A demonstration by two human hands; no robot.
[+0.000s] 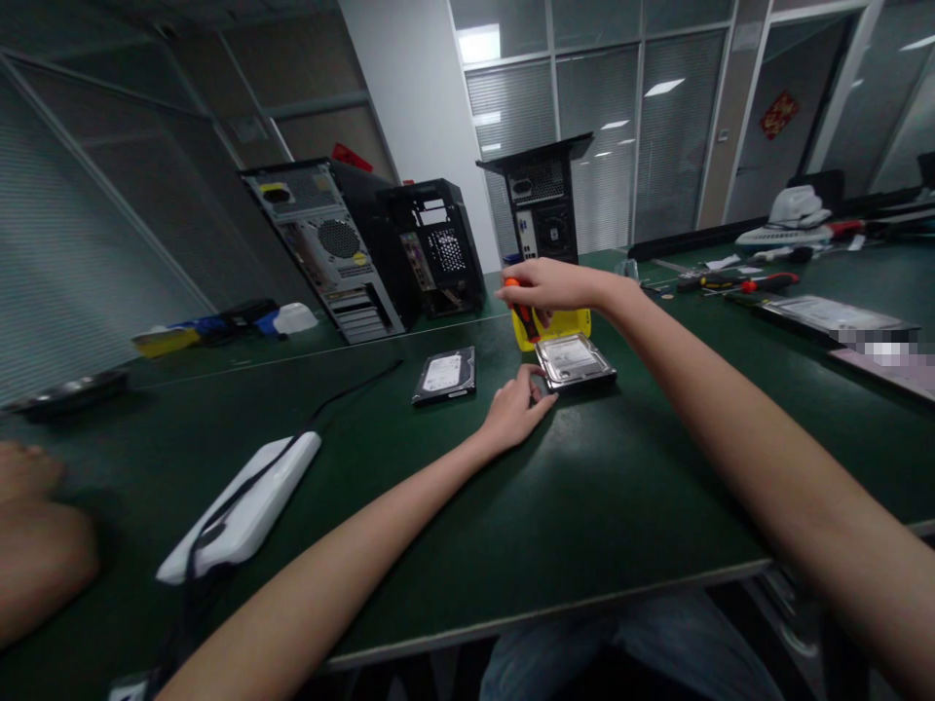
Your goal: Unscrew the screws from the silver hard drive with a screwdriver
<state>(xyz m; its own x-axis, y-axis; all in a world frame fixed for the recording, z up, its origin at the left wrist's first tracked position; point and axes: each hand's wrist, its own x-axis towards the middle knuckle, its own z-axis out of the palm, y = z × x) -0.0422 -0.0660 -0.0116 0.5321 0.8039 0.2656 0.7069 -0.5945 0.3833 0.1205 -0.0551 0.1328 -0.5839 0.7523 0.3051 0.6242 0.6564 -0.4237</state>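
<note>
A silver hard drive (pixel 574 358) lies on the green table in front of me, label side up. My left hand (pixel 515 409) rests at its near left corner, fingers and thumb curled against the edge. From above, my right hand (pixel 547 287) is closed round a red and black screwdriver (pixel 523 316). The screwdriver points down at the drive's far left corner; whether its tip touches a screw is too small to tell. Another hard drive (pixel 445 375) lies flat to the left of my left hand. Behind the silver drive is a yellow container (pixel 580 322), partly hidden by my right hand.
Computer cases (pixel 343 253) stand along the back. A white power strip (pixel 248 501) with a black cord lies at left, near another person's arm (pixel 44 545). At right are hand tools (pixel 766 282) and another drive (pixel 833 316). The table's front edge (pixel 555 613) is close to me.
</note>
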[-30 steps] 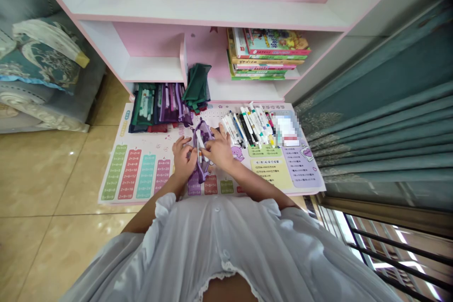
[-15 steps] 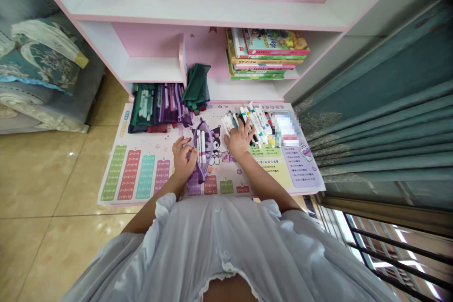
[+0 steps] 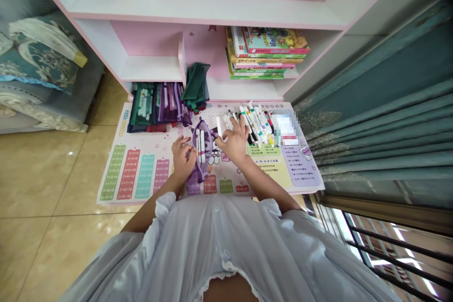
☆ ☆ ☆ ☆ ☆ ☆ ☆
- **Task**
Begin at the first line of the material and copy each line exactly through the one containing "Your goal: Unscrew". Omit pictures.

- **Output of the task**
A demonstration by two human hands; no robot.
[+0.000s] 
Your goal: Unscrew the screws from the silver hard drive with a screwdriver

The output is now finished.